_EXERCISE INSTRUCTIONS:_
Among the lines below, copy exactly those from the one with "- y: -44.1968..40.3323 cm" through the one with "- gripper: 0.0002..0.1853", counting both ends.

_MATERIAL FOR THIS EXERCISE:_
»»

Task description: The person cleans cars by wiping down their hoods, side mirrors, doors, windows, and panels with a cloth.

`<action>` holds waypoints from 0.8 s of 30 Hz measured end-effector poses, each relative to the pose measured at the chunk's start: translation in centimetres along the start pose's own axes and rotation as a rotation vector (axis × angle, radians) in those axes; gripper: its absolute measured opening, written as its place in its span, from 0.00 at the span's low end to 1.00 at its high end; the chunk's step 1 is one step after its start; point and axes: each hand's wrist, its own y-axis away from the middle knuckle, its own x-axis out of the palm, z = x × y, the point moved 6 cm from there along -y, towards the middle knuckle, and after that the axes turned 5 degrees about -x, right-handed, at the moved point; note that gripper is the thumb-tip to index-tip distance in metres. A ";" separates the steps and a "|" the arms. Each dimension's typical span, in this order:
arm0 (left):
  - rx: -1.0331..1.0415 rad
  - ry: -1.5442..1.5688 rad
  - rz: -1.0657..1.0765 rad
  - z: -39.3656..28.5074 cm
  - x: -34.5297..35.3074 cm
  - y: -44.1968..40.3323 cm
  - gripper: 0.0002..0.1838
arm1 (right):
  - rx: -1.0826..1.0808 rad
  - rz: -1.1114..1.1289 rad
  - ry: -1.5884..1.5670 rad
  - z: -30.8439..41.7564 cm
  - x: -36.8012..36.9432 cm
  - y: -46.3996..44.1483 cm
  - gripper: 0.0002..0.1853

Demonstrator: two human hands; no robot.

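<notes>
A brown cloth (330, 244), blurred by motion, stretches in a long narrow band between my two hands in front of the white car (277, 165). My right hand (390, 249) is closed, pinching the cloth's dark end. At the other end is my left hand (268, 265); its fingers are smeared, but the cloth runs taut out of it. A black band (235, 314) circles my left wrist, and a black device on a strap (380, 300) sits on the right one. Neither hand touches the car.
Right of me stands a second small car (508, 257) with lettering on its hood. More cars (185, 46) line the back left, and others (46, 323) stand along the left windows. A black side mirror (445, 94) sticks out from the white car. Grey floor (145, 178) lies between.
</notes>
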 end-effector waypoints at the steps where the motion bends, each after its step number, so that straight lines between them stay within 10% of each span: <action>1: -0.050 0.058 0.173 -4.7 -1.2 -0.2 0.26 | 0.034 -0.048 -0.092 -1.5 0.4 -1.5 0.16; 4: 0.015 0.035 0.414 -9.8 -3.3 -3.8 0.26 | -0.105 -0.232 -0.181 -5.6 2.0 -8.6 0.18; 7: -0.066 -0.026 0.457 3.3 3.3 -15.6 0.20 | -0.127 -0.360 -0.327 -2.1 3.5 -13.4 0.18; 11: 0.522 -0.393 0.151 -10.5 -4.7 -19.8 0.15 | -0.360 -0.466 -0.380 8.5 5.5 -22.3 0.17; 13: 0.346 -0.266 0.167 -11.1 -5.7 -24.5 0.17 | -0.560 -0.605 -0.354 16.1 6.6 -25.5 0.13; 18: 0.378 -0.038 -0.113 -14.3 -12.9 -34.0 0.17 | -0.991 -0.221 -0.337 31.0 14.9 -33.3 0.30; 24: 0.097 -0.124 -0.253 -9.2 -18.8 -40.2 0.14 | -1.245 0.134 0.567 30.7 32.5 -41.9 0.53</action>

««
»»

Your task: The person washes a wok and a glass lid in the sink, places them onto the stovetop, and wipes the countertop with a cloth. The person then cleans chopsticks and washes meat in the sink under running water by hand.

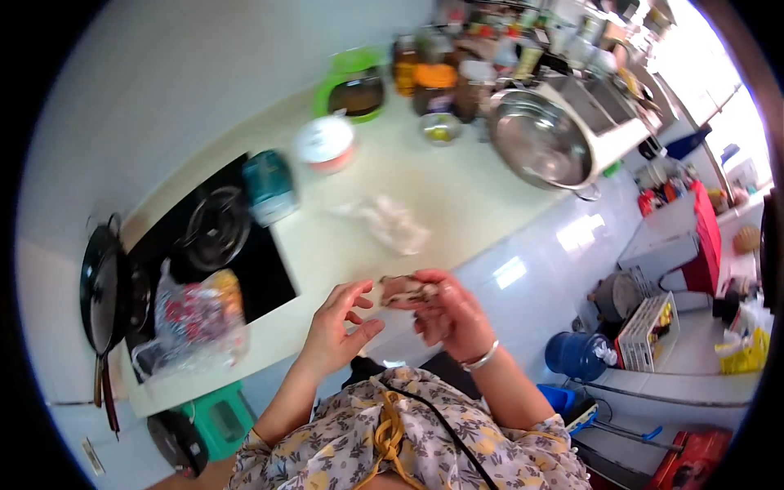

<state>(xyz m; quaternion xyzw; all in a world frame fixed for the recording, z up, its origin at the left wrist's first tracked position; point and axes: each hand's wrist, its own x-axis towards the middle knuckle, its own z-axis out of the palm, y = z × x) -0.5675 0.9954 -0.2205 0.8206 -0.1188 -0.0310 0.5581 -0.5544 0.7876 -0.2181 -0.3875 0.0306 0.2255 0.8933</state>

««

_SOLVED EXERCISE:_
  - y: -44.1968..40.3323 cm
  - gripper: 0.0002..0.1838
arm1 (right):
  - rx: -1.0826..1.0808 rad
  - rz: -1.1114..1.1289 rad
  - ry: -1.5884..1.5670 rad
  - z: -30.8439..41.7564 cm
  - x: -36.8012..36.9432 cm
  - y: -46.3996..44.1483 cm
  - gripper: 0.0002..0.1853

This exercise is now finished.